Retype exactly the lines of the listing below from the one with "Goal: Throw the" through the last, both included, and leave every picture out.

--- DATASET SECTION Enclosed Below ---

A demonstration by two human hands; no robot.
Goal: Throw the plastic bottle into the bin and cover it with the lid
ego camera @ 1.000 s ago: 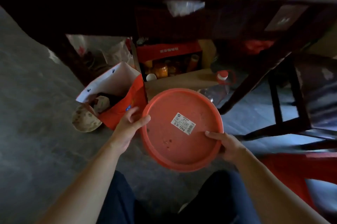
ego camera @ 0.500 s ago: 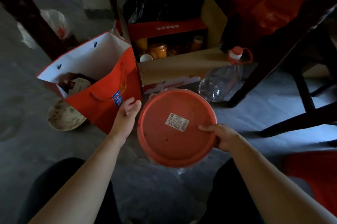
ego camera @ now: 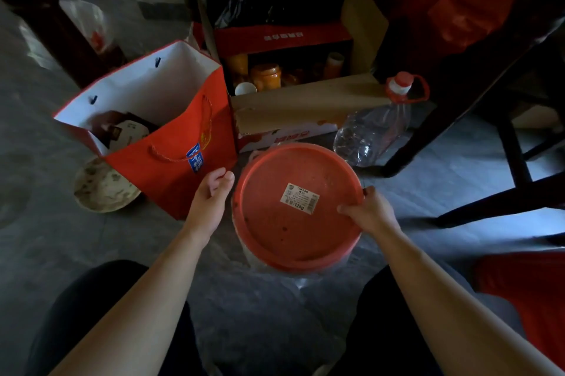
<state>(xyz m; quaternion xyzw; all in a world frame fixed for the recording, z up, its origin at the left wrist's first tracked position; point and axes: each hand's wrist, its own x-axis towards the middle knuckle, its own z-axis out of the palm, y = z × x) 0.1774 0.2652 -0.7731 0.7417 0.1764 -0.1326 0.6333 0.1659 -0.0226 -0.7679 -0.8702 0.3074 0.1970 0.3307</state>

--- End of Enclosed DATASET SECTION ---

* ANSWER SECTION:
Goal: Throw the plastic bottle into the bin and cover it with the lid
ego camera @ 1.000 s ago: 
ego camera @ 0.500 s ago: 
ego camera @ now: 
<state>(xyz m; quaternion xyzw; all in a world frame fixed for the recording, z up, its origin at the left wrist's first tracked position; point and axes: each hand's wrist, its own x-axis towards the middle knuckle, its own z-axis out of the palm, y = z × x) 0.1774 0.2652 -0.7731 0.7417 0.1764 -0.1326 0.6333 0.1659 -0.0226 -0.7679 -0.8702 0.3074 0.1970 0.3307</state>

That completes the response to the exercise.